Hacia la Cuna del Mundo, Guido Gozzano

[Verso la cuna del mondo]. Diario de viaje de Guido Gozzano (1883-1916), publicado póstumo en 1917 y en edición definitiva en 1937. Es en su primer intento, una serie de cartas para un diario de Turín, «La Stampa», escritas desde la India adonde Gozza­no, enfermo, fue, en 1912, en viaje de tres meses, haciéndose la ilusión de buscar y hallar su curación. Y, con la salud, espe­raba también hallar algún excitante para su desgana, «un poco de inverosímil y de sobrenatural». Sus correspondencias se publicaron en aquel diario en 1914. En reali­dad son algo más que relatos pergeñados de cualquier manera usando los consabidos ingredientes de un fácil impresionismo. Por el contrario, junto con unas pocas novelas cortas: Turín de otros tiempos [Torino d’altri tempi], La marquesa de Cavour [La marchesa di Cavour] (esta última supri­mida en la edición definitiva), estas pági­nas de vagabundeo son las mejores mues­tras de su prosa, que merecen un puesto sin­gular en la producción de este género de escritos.
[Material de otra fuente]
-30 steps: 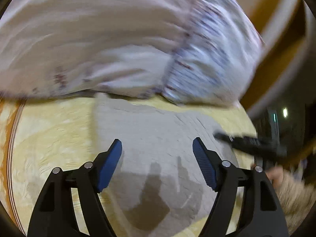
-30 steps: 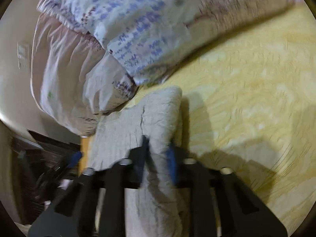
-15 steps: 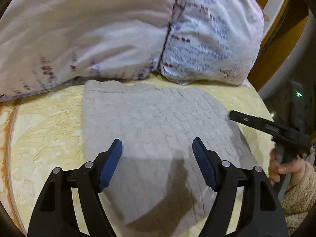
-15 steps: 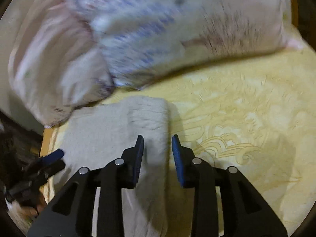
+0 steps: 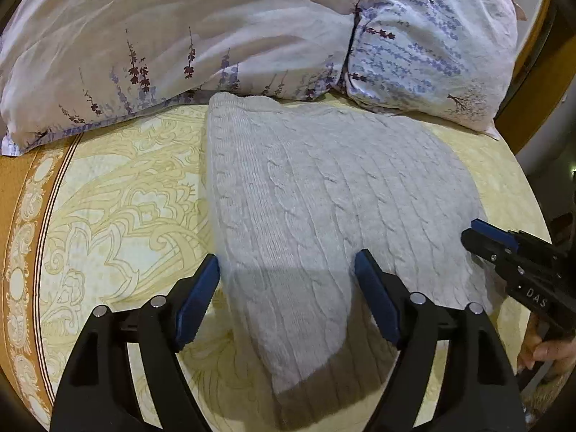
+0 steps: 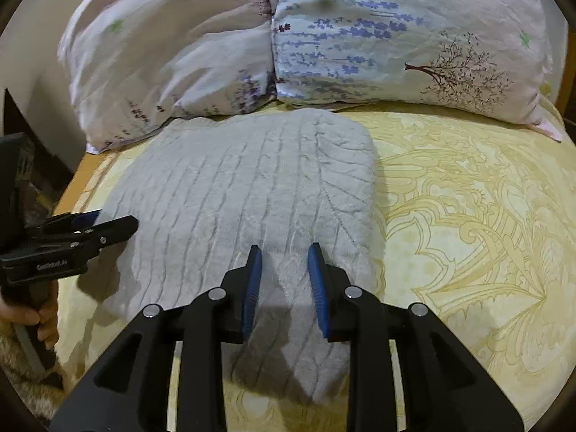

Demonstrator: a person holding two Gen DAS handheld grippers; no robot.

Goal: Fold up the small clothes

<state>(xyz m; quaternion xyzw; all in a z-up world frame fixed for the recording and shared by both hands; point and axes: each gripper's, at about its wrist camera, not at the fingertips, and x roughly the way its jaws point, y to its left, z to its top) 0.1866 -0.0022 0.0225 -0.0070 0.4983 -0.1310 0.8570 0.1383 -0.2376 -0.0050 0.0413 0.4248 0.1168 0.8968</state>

La gran diversidad del país, su magnificencia, sus rarezas exóticas están descritas con un sentimiento de maravilla que parece el de un Marco Polo con salacof; pero descritas con la inquietud del ob­servador y de quien busca, no cosas que enumerar, sino convicción en que refugiarse, un nuevo destino al que adaptarse. Ad­vertimos cómo este ansioso sentimiento ha sugerido muchas de sus contemplaciones; pero sus páginas viven por una nitidez par­ticular que nos pone ante los ojos cada pormenor en medio de una muchedumbre de impresiones, y por la desenvoltura co­rrectísima con que el escritor pasa, por ejemplo, de la evocación de la revuelta de Nana Sahilo (El holocausto de Cawnpore [L’olocausto di Cawnpore]) a un capítulo sobre los antiguos animales de la India (El vivero del buen Dios [Il vivajo del buon Dio]).